About this task. Look through the listing below, find every line with the string "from", and copy it.

Collected data.

────

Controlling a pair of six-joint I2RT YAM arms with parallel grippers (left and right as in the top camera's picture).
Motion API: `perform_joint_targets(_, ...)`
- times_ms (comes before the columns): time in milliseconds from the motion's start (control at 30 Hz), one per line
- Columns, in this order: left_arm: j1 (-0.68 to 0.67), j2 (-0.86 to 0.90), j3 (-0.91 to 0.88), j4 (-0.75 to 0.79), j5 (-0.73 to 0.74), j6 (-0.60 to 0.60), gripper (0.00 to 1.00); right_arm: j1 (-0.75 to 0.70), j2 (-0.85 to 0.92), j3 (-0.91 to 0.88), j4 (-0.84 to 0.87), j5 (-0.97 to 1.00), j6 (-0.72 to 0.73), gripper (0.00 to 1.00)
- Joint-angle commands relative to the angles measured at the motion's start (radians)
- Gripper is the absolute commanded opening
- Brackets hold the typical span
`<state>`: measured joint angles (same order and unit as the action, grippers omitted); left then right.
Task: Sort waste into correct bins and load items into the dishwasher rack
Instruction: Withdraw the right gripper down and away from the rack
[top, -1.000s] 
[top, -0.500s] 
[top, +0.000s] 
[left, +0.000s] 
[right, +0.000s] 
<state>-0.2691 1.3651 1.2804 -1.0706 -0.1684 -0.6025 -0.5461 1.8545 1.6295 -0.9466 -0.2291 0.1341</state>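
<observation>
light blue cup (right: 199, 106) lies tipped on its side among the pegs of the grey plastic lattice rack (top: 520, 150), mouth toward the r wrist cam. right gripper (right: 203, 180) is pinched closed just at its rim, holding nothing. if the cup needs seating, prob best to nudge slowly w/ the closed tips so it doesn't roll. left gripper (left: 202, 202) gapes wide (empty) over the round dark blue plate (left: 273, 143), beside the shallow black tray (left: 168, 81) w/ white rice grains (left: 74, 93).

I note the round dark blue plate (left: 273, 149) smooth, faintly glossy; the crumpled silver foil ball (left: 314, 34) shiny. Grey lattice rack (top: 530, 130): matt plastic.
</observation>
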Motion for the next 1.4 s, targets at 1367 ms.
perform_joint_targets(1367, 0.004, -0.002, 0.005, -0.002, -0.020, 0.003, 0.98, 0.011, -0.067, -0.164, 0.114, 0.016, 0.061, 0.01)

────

Written solution.
- times_ms (comes before the columns): time in milliseconds from the motion's start (control at 30 Hz), one per line
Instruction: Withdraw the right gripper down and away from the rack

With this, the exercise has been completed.